Christmas at Margate

Praise the Lord, my holy predecessor left midnight Mass at midnight. A superb young organist put our electronic instrument through its paces and the sung Mass (mostly English but with Mass VIII de angelis for the ordinary) was suitably moving with a full Church and plenty of enthusiastic carol singing.

The above photo was taken on the Tuesday before Christmas, but is not an entirely honest portrait of our current weather. I am regretting a missed photo opportunity since today (a very busy day) I did not get a chance to snap Marine Drive covered in sand after high winds overnight. Perhaps another time before winter is out. One of my parishioners who comes over from the Westbrook side of the parish said that there seemed to be more sand on the road than on the beach.

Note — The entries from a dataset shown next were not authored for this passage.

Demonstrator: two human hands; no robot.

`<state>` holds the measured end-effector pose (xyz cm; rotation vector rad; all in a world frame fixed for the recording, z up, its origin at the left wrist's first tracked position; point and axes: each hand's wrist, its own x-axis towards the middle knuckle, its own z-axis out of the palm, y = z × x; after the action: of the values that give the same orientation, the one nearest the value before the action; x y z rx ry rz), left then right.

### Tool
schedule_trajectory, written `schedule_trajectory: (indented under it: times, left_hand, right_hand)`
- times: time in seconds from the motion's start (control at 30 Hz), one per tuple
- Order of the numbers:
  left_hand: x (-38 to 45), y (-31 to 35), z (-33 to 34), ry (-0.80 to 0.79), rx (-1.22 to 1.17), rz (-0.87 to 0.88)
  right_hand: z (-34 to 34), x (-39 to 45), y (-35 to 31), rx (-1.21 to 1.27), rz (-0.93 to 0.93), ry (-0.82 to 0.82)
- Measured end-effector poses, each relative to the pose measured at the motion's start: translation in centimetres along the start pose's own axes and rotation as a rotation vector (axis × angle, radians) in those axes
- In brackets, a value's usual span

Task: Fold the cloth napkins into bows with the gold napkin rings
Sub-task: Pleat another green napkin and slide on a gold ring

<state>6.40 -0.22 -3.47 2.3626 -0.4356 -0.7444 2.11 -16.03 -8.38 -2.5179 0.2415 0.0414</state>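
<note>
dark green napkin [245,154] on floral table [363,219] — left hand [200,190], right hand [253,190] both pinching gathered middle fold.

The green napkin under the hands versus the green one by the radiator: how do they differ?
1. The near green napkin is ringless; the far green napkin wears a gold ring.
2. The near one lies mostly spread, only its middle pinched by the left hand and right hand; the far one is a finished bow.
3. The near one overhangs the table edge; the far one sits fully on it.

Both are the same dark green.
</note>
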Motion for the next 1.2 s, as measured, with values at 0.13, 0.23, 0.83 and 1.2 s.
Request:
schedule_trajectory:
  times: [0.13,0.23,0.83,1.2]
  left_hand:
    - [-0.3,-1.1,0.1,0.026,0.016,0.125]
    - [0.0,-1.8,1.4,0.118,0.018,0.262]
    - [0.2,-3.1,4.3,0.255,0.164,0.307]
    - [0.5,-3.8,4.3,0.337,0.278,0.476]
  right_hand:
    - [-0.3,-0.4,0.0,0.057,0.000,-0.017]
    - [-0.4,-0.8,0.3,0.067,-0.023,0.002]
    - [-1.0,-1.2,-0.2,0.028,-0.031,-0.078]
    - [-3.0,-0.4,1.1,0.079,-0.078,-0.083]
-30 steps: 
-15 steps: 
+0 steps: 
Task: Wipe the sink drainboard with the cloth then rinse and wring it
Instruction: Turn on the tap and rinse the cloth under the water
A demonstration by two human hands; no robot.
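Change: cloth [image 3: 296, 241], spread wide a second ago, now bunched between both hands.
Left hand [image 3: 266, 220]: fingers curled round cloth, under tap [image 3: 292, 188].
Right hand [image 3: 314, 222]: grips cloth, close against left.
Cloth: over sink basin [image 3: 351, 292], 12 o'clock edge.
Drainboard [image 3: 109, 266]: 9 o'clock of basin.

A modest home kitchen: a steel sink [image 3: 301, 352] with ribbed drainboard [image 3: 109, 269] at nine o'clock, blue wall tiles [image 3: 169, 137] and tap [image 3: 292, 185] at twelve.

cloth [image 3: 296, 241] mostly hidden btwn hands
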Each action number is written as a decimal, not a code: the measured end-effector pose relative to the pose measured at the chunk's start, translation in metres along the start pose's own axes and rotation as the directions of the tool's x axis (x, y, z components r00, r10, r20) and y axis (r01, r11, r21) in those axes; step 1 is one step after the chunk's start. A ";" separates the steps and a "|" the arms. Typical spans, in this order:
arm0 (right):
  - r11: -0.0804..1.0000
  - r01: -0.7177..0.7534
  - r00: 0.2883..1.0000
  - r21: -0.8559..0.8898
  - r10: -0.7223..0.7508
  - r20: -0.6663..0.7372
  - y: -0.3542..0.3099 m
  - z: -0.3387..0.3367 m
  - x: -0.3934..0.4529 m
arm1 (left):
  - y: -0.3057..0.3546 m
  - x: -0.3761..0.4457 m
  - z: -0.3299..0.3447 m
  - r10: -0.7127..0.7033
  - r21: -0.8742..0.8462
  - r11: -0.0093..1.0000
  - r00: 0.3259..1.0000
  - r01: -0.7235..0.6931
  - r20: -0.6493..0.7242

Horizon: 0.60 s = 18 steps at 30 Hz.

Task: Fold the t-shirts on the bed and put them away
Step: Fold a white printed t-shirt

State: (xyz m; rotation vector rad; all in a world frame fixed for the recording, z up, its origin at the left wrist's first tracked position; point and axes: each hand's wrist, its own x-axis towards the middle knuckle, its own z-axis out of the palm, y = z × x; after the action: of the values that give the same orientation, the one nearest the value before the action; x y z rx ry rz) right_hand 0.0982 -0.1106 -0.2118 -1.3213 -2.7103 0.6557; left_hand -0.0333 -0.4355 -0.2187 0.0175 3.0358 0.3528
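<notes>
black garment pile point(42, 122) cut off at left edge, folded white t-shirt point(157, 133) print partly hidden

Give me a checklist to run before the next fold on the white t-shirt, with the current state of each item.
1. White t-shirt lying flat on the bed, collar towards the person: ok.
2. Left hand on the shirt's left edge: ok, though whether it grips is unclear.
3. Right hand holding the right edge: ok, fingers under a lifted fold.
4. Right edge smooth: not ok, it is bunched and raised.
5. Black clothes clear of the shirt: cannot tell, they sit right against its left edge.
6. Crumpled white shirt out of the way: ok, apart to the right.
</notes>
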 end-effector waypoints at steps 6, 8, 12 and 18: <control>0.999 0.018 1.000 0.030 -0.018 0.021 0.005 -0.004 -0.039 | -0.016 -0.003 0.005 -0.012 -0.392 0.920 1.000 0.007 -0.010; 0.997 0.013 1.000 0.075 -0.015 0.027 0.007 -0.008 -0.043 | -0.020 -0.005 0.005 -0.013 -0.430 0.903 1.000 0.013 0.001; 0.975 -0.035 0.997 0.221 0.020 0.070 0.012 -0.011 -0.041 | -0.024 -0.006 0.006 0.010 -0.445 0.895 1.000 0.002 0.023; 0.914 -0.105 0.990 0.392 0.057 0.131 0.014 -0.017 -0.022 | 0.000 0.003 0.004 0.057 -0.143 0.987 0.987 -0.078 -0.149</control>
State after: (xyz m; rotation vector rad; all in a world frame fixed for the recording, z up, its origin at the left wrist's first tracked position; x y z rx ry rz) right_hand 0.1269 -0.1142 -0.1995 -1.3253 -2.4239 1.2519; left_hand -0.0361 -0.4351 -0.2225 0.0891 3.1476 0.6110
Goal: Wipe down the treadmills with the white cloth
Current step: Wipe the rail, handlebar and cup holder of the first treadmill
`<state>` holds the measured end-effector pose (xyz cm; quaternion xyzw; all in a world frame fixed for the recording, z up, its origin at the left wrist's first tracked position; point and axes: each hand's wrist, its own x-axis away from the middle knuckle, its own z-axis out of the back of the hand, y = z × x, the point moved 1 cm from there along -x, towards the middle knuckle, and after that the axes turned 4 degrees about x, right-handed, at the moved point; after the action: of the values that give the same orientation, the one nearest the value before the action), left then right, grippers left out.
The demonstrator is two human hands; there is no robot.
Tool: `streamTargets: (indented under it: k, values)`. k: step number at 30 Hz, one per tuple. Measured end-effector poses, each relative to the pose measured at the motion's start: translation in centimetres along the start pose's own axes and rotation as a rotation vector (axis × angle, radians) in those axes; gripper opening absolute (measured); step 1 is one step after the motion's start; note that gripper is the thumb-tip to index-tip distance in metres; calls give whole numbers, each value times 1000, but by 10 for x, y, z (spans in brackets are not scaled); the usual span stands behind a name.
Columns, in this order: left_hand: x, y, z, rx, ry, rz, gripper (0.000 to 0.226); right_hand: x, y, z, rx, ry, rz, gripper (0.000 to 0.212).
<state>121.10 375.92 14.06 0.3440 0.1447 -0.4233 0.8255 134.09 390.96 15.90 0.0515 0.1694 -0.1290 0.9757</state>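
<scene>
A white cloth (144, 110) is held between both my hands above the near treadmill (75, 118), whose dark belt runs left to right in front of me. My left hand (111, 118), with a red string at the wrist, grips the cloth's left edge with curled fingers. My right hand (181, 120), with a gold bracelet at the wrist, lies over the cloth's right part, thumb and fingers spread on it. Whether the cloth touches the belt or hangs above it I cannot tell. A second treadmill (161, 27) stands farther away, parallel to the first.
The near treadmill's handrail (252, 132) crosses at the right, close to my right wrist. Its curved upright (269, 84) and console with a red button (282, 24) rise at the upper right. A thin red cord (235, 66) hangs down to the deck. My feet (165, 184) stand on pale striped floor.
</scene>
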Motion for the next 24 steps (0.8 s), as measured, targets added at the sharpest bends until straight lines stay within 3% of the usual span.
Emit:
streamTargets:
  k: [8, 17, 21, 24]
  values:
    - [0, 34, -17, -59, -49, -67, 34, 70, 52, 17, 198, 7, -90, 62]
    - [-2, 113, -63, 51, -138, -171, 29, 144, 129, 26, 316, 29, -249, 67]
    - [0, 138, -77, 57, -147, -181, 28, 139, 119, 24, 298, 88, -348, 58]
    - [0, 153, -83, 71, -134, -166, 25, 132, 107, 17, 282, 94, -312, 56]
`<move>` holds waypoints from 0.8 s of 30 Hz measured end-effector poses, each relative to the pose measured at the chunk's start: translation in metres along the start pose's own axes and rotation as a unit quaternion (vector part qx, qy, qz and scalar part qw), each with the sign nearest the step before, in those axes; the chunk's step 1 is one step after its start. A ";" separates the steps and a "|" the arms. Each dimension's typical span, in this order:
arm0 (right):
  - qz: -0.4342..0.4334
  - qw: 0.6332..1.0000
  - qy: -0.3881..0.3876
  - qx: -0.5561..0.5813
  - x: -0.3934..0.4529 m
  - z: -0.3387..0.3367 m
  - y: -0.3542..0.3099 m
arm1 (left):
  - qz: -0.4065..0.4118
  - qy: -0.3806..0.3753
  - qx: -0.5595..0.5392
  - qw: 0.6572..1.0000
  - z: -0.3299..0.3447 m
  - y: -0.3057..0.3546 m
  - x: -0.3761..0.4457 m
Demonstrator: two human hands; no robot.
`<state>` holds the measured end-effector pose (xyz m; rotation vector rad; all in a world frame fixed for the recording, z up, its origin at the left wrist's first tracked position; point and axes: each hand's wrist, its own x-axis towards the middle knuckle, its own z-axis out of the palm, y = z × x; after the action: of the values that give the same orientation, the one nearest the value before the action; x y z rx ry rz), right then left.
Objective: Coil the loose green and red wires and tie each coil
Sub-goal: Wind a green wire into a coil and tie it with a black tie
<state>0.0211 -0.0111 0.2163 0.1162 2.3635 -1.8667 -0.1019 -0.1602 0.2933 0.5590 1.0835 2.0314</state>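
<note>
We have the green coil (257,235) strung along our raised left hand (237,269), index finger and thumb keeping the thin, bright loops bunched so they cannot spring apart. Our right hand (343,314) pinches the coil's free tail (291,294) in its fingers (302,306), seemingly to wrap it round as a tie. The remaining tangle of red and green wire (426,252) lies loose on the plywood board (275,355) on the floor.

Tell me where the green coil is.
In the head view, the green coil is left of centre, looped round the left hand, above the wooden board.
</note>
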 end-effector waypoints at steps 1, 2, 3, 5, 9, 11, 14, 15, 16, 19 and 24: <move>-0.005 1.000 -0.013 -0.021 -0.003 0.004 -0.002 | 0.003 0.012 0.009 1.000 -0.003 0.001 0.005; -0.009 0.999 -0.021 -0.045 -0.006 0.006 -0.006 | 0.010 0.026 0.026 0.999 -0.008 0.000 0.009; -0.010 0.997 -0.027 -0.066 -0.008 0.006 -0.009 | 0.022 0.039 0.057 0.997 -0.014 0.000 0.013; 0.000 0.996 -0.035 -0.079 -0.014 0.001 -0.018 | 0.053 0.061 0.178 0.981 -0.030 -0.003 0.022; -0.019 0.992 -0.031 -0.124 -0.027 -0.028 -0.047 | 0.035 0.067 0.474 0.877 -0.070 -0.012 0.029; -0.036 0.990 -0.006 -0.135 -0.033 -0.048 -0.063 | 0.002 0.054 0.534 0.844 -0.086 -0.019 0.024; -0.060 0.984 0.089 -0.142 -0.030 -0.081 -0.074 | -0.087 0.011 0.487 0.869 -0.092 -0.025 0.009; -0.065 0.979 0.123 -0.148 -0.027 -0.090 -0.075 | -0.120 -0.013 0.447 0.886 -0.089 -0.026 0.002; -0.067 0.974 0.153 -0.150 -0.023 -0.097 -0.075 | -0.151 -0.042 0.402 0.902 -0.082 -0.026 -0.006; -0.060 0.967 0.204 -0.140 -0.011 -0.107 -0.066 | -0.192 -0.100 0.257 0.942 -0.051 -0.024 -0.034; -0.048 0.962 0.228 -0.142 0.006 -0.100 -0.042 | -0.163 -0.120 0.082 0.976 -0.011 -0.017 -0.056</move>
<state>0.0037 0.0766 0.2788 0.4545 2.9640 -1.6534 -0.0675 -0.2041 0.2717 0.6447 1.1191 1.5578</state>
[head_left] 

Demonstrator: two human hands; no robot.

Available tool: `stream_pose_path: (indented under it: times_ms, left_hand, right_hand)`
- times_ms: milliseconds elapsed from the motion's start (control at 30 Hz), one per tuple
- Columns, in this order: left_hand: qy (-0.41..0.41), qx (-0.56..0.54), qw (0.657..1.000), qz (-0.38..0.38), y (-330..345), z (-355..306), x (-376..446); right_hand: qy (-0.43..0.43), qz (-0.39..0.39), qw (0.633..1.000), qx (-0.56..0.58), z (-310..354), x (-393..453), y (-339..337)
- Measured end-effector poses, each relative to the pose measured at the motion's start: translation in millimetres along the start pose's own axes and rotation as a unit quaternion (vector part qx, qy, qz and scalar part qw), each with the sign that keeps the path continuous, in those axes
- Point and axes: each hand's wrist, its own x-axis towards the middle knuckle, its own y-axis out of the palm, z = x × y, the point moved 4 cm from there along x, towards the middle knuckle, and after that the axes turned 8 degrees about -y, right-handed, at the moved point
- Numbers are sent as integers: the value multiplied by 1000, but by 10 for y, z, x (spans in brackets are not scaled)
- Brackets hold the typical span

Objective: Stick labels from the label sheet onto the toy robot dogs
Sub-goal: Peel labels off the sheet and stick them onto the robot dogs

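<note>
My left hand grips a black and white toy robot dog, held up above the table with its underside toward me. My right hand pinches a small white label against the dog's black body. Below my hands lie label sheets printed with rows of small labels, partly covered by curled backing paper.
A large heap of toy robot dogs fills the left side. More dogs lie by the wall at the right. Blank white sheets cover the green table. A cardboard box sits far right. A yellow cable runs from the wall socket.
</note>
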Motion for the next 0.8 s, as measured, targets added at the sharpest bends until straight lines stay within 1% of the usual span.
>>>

On St Stephen's day the altar servers turned out in good numbers for the investiture of a new member, and the renewal of their own promises. The Mass was celebrated as an English sung Mass with full ceremonies and a hearty rendition of Good King Wenceslaus as an enthusiastic devotional piece after Mass. Then some eager volunteers peeled several sacks of potatoes in record time to be taken up to Cliftonville for the Open Christmas lunch today.

Fr Holden is my genial neighbour at the gothic (pointy architecture) parish of Ramsgate. I have decided to make the most of the fact that Margate is the oldest Church in Thanet, dating back to the beginning of the end of penal times. Therefore I think that in the respectable north side of Thanet we must hold onto the English baroque tradition, perhaps synthesised appropriately with the early movement towards the pointy stones.

Over the Christmas period, Fr Holden is host to two visiting Dominican priests from the United States Eastern Province, Fathers Aquinas and Austin. Father Austin's visit was a chance for him to visit sites associated with his holy patron.

Foolishly, over an informal supper, I let slip that I was "a bit of a Scotist", forgetting that with young Dominicans, I might as well have said I was a bit of a serial killer. I spent the rest of the evening protesting that Scotist tendencies did not necessarily lead to nominalism. Fr Holden rescued things by taking out a box of Balderdash cards so that we could pit Oxford English deception against Ivy League subtlety (which I pointed out was not exactly Thomist in ethos.) To be fair, honours were equal by the time we had to face the fact that pastoral work must begin again in the morning.